▸ Source records:
== == ==
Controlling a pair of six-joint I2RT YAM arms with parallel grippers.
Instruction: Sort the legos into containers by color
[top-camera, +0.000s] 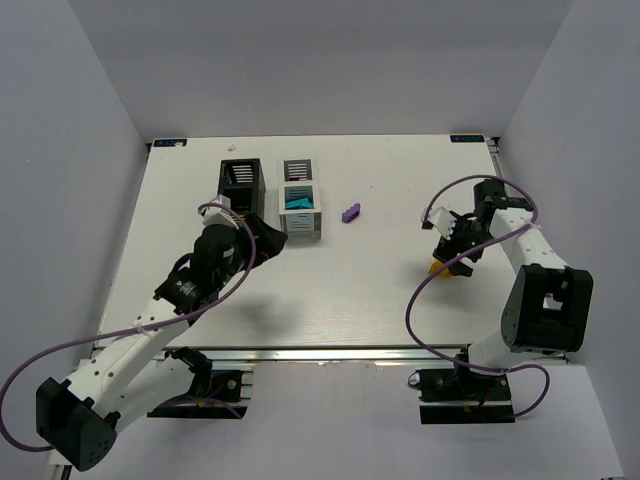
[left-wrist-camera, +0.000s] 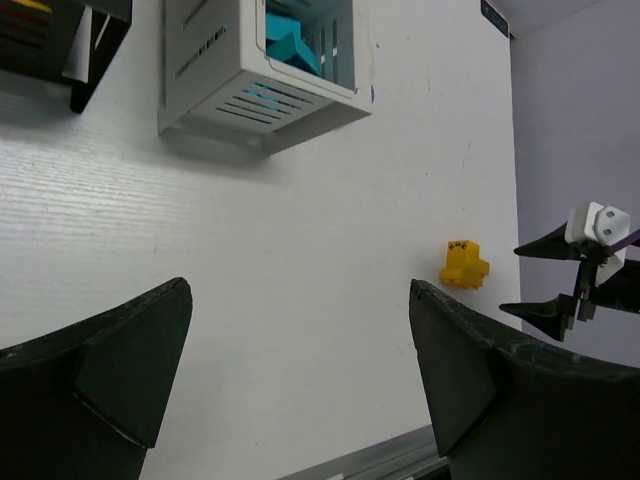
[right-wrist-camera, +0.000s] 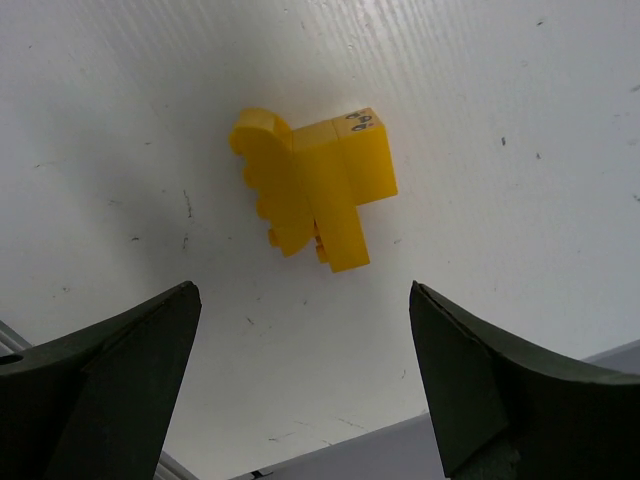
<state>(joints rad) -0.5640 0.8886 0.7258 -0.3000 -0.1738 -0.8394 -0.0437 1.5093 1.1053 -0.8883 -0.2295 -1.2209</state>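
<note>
The yellow-orange plastic brick (right-wrist-camera: 315, 190) lies on the white table (top-camera: 340, 300), over at its right side. My right end effector (right-wrist-camera: 302, 330) is poised just above it, fingers spread wide with nothing between them; the brick sits just beyond the fingertips. A small purple plastic brick (top-camera: 350, 211) lies loose near the table's middle, a little right of the white slatted container (top-camera: 300, 230), whose nearer compartment holds teal bricks (left-wrist-camera: 290, 45). The black slatted container (top-camera: 240, 198) stands just beside it on the left. My left end effector (left-wrist-camera: 300, 300) hangs in front of the two containers, opened wide and empty.
</note>
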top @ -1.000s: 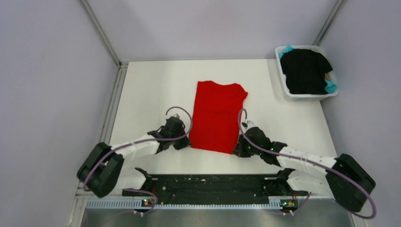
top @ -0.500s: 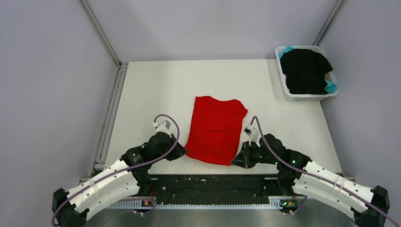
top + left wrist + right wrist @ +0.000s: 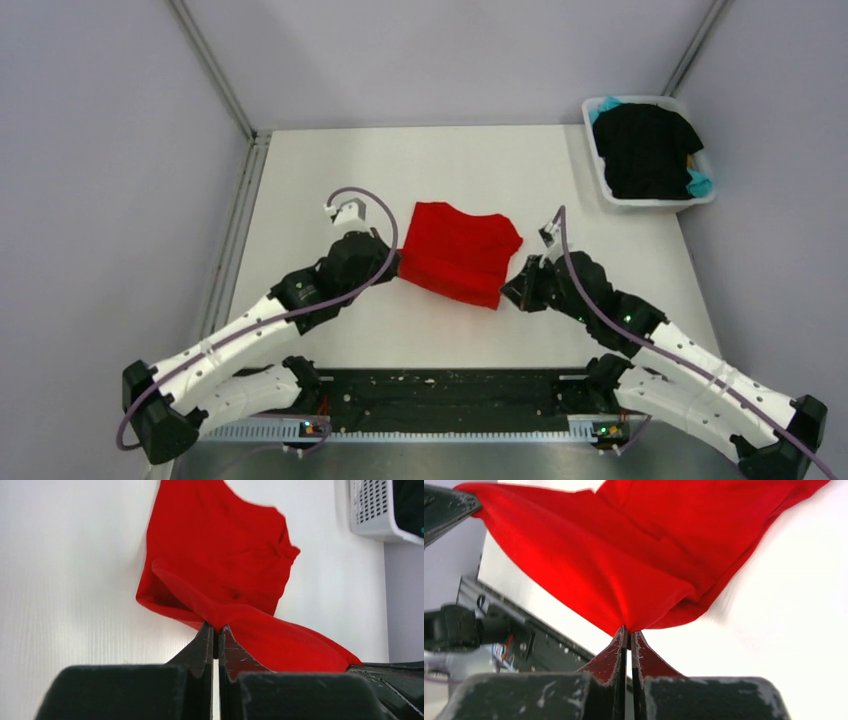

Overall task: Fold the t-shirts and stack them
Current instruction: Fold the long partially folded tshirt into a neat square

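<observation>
now the left gripper and right gripper are each clamped on a near hem corner of the red shirt, lifted mid-table. its collar end lies flat just beyond both claws, with the long axis running near-to-far, so the hem likely carries straight over.

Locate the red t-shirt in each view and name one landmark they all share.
Top external: red t-shirt mid-table, between the left gripper and right gripper.
Left wrist: upper centre, its edge pinched by the left gripper.
Right wrist: fills the upper half, pinched by the right gripper.
Shared landmark: the white table under it.
</observation>
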Action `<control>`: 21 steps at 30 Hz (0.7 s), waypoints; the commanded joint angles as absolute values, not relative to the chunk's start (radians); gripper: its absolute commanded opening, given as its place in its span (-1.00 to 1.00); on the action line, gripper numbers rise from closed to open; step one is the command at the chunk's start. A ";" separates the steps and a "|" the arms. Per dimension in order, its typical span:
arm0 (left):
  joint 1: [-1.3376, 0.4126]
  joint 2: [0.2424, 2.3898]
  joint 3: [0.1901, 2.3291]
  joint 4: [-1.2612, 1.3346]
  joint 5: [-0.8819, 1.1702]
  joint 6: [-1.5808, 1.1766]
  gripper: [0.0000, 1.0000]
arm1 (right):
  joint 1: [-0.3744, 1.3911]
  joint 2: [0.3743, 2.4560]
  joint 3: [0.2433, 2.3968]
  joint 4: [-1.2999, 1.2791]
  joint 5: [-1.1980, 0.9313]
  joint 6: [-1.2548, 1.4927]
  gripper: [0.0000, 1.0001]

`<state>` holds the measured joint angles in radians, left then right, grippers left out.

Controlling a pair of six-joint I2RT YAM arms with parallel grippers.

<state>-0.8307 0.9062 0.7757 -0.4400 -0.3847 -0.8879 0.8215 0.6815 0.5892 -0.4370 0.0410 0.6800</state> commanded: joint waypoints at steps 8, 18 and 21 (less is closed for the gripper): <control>-0.615 1.196 1.032 -0.302 -0.269 -0.755 -1.00 | 0.629 0.751 0.733 -0.392 0.106 0.550 -1.00; -0.523 1.436 1.217 -0.279 -0.263 -0.690 -1.00 | 0.379 0.977 0.788 -0.238 -0.096 0.505 -1.00; -0.502 1.536 1.279 -0.299 -0.238 -0.682 -1.00 | 0.333 1.050 0.807 -0.225 -0.111 0.495 -1.00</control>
<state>-0.5529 1.4498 1.1812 -0.3149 -0.1822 -0.7353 0.3985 0.9855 0.7441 -0.2699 -0.0883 0.5446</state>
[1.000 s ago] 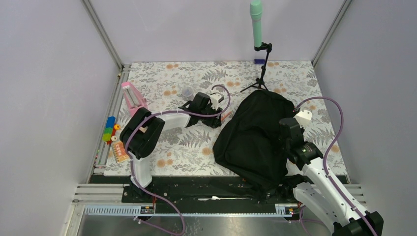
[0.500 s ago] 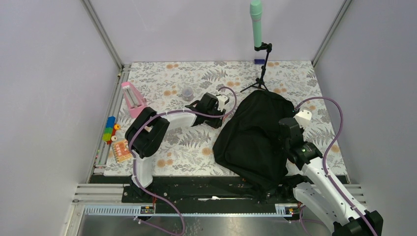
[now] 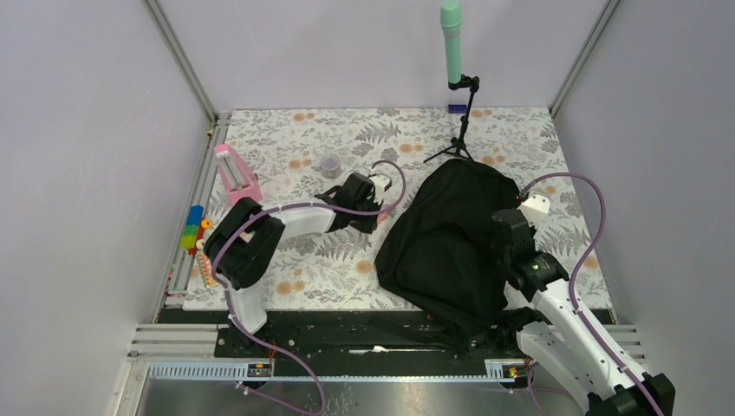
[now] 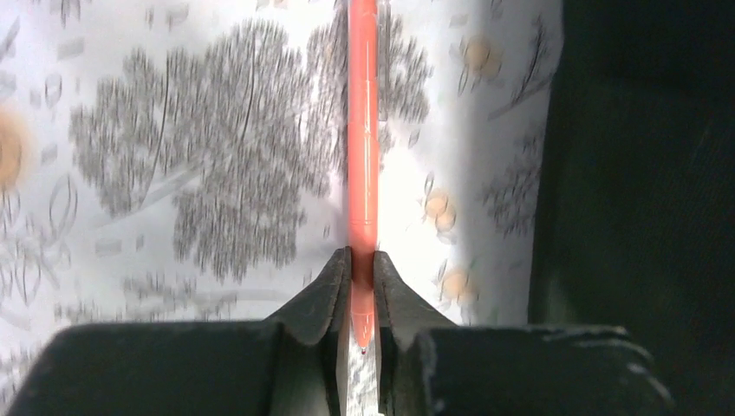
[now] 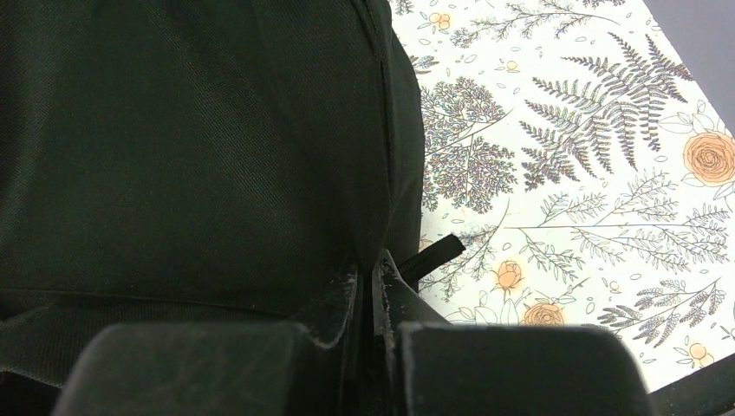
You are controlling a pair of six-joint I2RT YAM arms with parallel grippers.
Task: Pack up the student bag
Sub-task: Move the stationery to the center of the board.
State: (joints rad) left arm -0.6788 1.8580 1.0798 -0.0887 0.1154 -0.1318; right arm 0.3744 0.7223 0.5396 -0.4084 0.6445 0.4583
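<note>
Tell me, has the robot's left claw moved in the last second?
Yes. The left gripper first reached right, toward the black bag, then drew back left, away from it. It now pinches an orange pen.

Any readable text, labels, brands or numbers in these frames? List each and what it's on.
No text can be read.
The orange card at the table's left edge: pale marks, too small to read.
The orange pen: no print shows.
The student bag: no logo or label shows.

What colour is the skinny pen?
Orange-red. The pen shows best in the left wrist view.
</note>
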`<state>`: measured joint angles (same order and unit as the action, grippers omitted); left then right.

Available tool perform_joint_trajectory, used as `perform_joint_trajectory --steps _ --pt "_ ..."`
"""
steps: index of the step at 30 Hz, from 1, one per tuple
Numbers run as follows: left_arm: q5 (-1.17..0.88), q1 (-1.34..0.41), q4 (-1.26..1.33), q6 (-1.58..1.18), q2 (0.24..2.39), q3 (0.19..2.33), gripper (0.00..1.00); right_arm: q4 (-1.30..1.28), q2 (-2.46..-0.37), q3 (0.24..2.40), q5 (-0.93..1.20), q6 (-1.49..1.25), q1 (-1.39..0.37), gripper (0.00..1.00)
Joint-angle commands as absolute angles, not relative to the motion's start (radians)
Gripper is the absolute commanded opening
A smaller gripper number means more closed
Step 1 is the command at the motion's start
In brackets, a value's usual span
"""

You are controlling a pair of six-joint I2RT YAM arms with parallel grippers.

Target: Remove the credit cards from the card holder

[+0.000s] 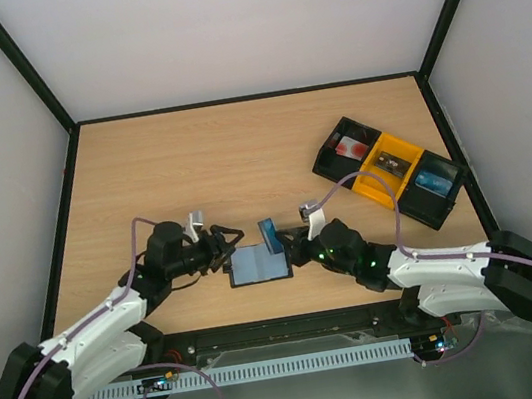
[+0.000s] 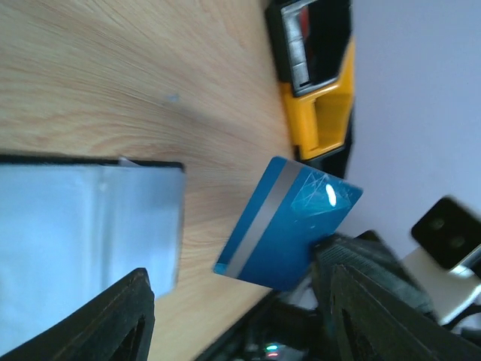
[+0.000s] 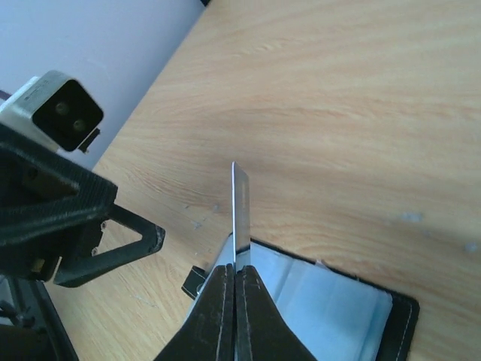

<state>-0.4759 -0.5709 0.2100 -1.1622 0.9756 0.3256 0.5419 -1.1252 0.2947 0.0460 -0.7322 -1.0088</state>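
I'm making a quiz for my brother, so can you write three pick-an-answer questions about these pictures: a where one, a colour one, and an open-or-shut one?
1. Where is the card holder? A on the floor; B flat on the table; C up in the air.
2. What colour is the card in the right hand? A red; B green; C blue.
3. How is the left hand? A open; B shut on a card; C shut, empty.
Answers: B, it lies open on the table; C, blue with a grey stripe; A, its fingers stand apart.
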Motion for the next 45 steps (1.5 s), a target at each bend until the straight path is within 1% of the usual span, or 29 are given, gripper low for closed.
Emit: perform_joint_trajectory --steps 1,5,7,10,12,16,19,22,26,33,37,45 --pt "-0.508 -0.569 0.312 -1.488 0.881 0.255 0.65 0.524 -1.072 0.302 -0.048 -0.475 -1.048 0.02" --pt "-0.509 -0.570 0.330 -1.622 0.830 0.225 0.62 0.525 -1.066 0.301 -0.060 -0.390 -1.060 0.02" --pt "-0.511 -0.571 0.320 -1.672 0.824 0.220 0.61 0.531 -1.066 0.302 -0.056 -0.365 -1.062 0.02" --pt "-0.535 -0.573 0.375 -1.728 0.833 0.196 0.59 0.552 -1.068 0.301 -0.038 -0.343 -1.069 0.02" --pt "-0.545 -0.577 0.436 -1.753 0.841 0.184 0.61 0.570 -1.078 0.299 -0.030 -0.336 -1.073 0.02" --pt "-0.563 -0.598 0.539 -1.803 0.881 0.175 0.69 0.590 -1.119 0.298 -0.030 -0.312 -1.085 0.02" --pt "-0.574 -0.606 0.582 -1.835 0.918 0.176 0.71 0.594 -1.128 0.298 -0.039 -0.291 -1.102 0.02" --pt "-0.553 -0.621 0.582 -1.854 0.930 0.179 0.65 0.617 -1.116 0.285 -0.050 -0.251 -1.126 0.02" --pt "-0.521 -0.634 0.550 -1.889 0.906 0.168 0.63 0.645 -1.105 0.261 -0.067 -0.160 -1.173 0.02" --pt "-0.482 -0.635 0.496 -1.918 0.837 0.140 0.62 0.628 -1.103 0.270 -0.120 -0.047 -1.251 0.02" --pt "-0.485 -0.635 0.513 -1.942 0.825 0.112 0.61 0.622 -1.109 0.280 -0.139 -0.020 -1.284 0.02" --pt "-0.458 -0.648 0.481 -1.942 0.784 0.090 0.56 0.609 -1.160 0.319 -0.226 0.031 -1.354 0.02"
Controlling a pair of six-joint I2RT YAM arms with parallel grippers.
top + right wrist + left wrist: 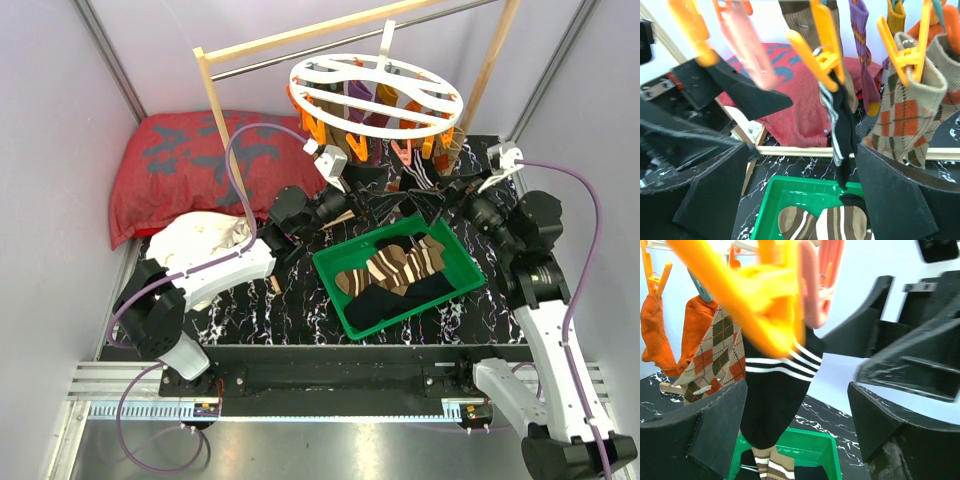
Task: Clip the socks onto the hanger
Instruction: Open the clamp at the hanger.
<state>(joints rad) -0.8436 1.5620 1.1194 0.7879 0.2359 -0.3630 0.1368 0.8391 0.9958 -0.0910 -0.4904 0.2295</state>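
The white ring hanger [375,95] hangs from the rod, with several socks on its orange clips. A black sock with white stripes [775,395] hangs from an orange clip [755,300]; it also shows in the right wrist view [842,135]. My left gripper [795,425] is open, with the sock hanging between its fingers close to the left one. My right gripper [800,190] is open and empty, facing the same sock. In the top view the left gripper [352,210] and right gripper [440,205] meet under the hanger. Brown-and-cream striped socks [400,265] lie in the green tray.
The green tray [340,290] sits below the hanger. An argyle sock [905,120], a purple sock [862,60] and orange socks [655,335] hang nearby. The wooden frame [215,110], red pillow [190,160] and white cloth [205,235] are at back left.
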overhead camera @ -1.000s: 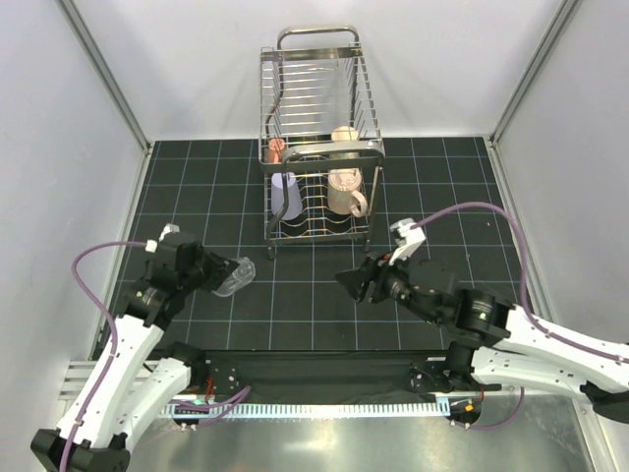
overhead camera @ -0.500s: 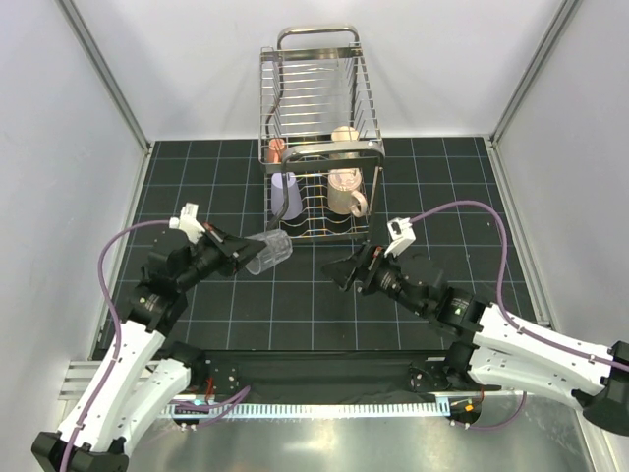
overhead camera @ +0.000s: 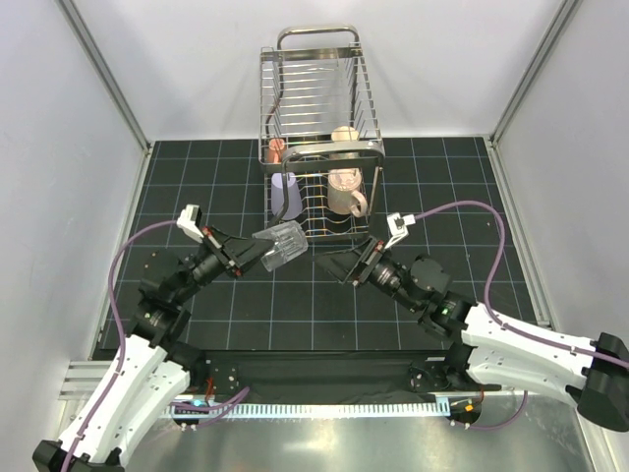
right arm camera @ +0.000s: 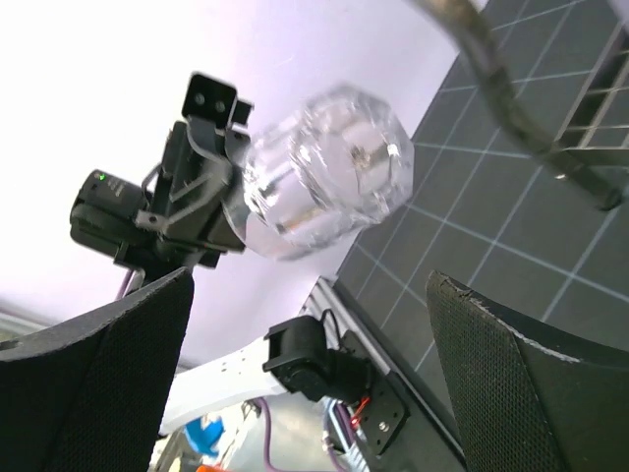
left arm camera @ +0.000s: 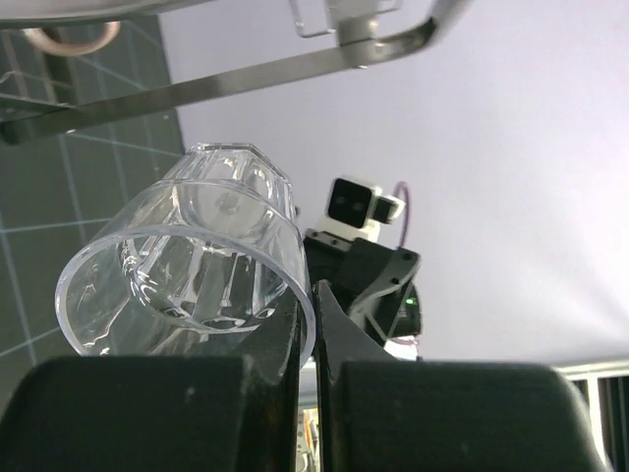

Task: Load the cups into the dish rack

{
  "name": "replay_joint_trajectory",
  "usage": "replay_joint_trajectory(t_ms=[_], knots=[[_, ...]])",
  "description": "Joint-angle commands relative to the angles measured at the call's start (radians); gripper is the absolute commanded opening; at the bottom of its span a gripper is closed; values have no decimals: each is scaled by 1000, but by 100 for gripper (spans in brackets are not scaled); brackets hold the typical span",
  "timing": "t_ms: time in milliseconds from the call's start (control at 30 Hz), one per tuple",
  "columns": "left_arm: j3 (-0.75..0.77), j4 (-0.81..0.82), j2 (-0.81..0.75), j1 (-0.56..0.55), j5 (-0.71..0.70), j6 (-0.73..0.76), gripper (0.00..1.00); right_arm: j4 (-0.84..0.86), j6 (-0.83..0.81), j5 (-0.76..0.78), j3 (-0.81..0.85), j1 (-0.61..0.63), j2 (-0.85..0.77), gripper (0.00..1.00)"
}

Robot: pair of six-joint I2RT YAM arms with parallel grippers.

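The clear drinking glass (overhead camera: pixel 280 244) hangs on its side just in front of the dish rack (overhead camera: pixel 316 98), with my left gripper (overhead camera: pixel 257 252) shut on its rim. The left wrist view shows that rim pinched between the jaws (left arm camera: pixel 313 317), glass (left arm camera: pixel 187 265) to the left. My right gripper (overhead camera: pixel 332 265) stands open a little to the right of the glass, its fingers (right arm camera: pixel 536 383) spread wide and empty, the glass (right arm camera: pixel 329 172) ahead of them. In the rack's lower tier stand a lavender tumbler (overhead camera: pixel 285 195) and a tan mug (overhead camera: pixel 345 193); a pinkish mug (overhead camera: pixel 344 136) sits above.
The rack stands at the back middle of the black gridded mat (overhead camera: pixel 442 187). White walls (overhead camera: pixel 69 147) close in the left, right and back. A steel rail of the rack (left arm camera: pixel 236 79) crosses the top of the left wrist view.
My left arm has carried the glass right and forward, up to the rack's front. My right gripper has opened wide and moved left toward the glass.
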Motion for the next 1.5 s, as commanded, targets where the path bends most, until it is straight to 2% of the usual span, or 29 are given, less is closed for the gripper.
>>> replay_joint_trajectory(t_ms=[0, 133, 233, 567, 833, 1067, 1333, 1367, 1433, 1467], knots=[[56, 173, -13, -5, 53, -22, 1, 191, -3, 17, -19, 42, 34, 100], [80, 250, 20, -11, 90, -22, 1, 312, -10, 48, -23, 68, 81, 100], [97, 293, 30, -21, 106, -25, 0, 322, -23, 50, 11, 74, 106, 100], [140, 329, 33, -24, 146, -19, 0, 509, -40, 4, 109, 92, 259, 100], [143, 358, 32, -27, 163, -29, 1, 446, -113, 28, 201, 92, 244, 100], [142, 413, 32, -31, 177, -48, 0, 480, -118, 22, 269, 91, 287, 97], [137, 453, 15, -36, 177, -58, 0, 472, -104, 8, 312, 91, 330, 88], [137, 455, 13, -36, 177, -58, 0, 472, -99, -4, 318, 92, 336, 82], [137, 456, 12, -37, 174, -58, 1, 474, -101, -19, 324, 92, 341, 76], [136, 458, 12, -37, 171, -57, 0, 474, -99, -25, 330, 91, 342, 67]])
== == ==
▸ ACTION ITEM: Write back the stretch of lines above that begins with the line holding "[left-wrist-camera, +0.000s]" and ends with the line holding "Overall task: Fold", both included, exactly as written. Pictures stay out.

▸ EXERCISE ANSWER:
[left-wrist-camera, +0.000s] 
[right-wrist-camera, +0.000s] 
<state>(joints rad) -0.5640 0.8886 0.7258 -0.3000 -0.1738 -0.8394 -0.0437 1.5093 1.1053 -0.8883 -0.2295 -1.2209</state>
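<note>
The yellow-orange plastic brick (right-wrist-camera: 315, 190) lies on the white table (top-camera: 340, 300), over at its right side. My right end effector (right-wrist-camera: 302, 330) is poised just above it, fingers spread wide with nothing between them; the brick sits just beyond the fingertips. A small purple plastic brick (top-camera: 350, 211) lies loose near the table's middle, a little right of the white slatted container (top-camera: 300, 230), whose nearer compartment holds teal bricks (left-wrist-camera: 290, 45). The black slatted container (top-camera: 240, 198) stands just beside it on the left. My left end effector (left-wrist-camera: 300, 300) hangs in front of the two containers, opened wide and empty.
</note>
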top @ -1.000s: 
top @ -0.500s: 
top + left wrist + right wrist @ +0.000s: 

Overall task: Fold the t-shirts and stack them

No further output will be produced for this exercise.